(RECORDED DATA)
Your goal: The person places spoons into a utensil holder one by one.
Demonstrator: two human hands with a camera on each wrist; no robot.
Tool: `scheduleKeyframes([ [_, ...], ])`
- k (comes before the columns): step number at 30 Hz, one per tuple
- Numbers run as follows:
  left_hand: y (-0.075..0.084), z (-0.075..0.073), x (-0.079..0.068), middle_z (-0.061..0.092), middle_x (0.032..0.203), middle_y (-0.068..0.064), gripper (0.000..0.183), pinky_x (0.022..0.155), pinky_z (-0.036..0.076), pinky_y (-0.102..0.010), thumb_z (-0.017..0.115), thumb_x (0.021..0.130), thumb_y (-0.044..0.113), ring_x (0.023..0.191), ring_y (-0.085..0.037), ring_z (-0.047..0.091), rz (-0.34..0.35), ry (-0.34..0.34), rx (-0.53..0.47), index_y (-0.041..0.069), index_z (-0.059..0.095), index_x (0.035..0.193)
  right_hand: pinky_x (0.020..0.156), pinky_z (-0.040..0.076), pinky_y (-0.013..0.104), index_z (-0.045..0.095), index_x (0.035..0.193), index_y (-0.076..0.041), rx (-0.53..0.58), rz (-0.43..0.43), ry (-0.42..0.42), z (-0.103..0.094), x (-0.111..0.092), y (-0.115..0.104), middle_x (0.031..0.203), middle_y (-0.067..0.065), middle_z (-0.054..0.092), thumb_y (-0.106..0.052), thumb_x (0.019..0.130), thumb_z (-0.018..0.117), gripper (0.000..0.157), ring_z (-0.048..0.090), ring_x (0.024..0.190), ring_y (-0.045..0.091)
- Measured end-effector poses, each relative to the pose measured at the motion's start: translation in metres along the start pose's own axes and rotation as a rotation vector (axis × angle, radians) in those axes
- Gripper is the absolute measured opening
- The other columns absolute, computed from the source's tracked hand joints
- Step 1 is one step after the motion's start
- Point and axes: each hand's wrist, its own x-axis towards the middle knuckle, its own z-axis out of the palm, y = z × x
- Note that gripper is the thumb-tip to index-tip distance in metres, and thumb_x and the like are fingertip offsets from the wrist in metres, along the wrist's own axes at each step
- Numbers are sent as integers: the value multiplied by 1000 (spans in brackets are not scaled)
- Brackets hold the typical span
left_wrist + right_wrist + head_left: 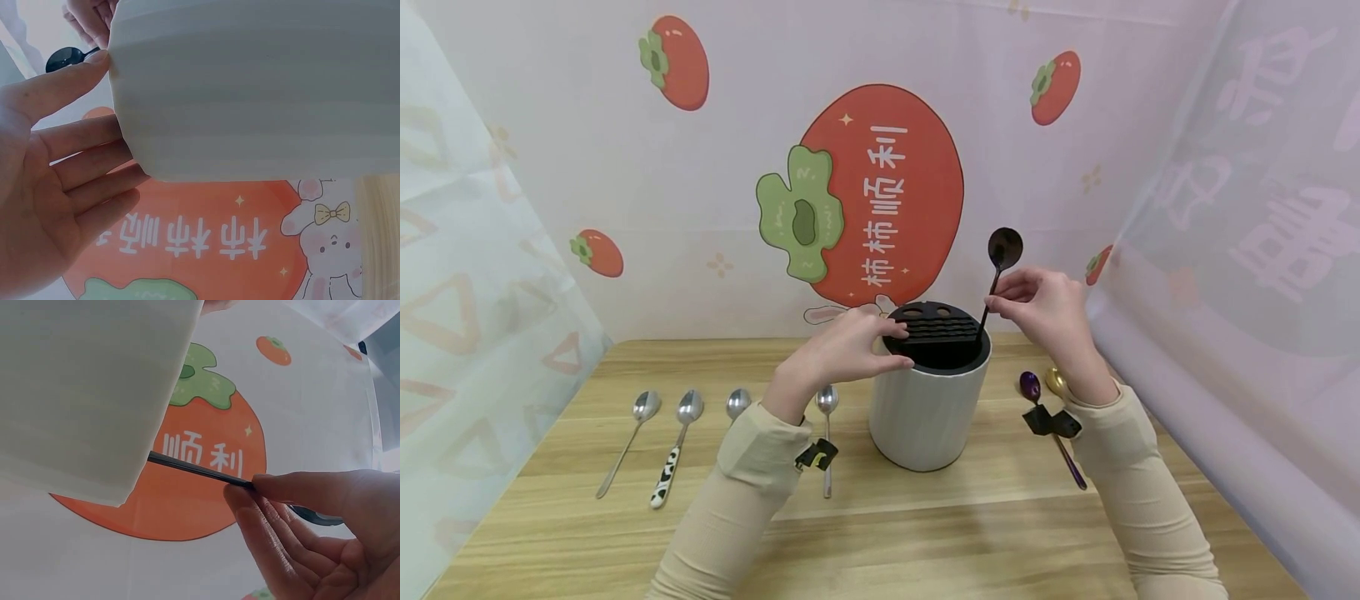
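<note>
Black spoon pinched upright at the mouth of the white utensil holder

Your right hand pinches the black spoon by its handle between thumb and fingers, close under the bowl. The bowl points up and the handle slopes down, its lower end at the holder's mouth beside the right end of the black slotted insert. Your left hand is spread at the left of the mouth: the thumb lies at the front rim, and a fingertip reaches over the insert. The holder stands upright on the wooden surface.

To your left lie four spoons, bowls away from you: a plain silver spoon, one with a black-and-white patterned handle, a third silver spoon whose handle is hidden by your left arm, and a fourth silver spoon nearest the holder. To your right, a purple spoon is partly covered by your black wrist mount; beside it you see just the bowl of a gold spoon. Behind everything hangs a pale backdrop printed with persimmons.
</note>
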Motion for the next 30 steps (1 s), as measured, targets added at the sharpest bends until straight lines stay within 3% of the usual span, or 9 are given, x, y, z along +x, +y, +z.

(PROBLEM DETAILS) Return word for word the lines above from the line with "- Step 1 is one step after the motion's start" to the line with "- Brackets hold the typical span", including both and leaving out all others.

(RESPONSE BOX)
- Step 1 is one step after the motion's start
- Point and axes: each hand's wrist, its own x-axis towards the middle knuckle, its own z-axis out of the palm, y = z × x
- Note that gripper is the thumb-tip to index-tip distance in metres, and thumb_x and the like are fingertip offsets from the wrist in metres, along the wrist's own axes at each step
- Numbers are sent as integers: the value multiplied by 1000 (spans in brackets are not scaled)
- Brackets hold the typical span

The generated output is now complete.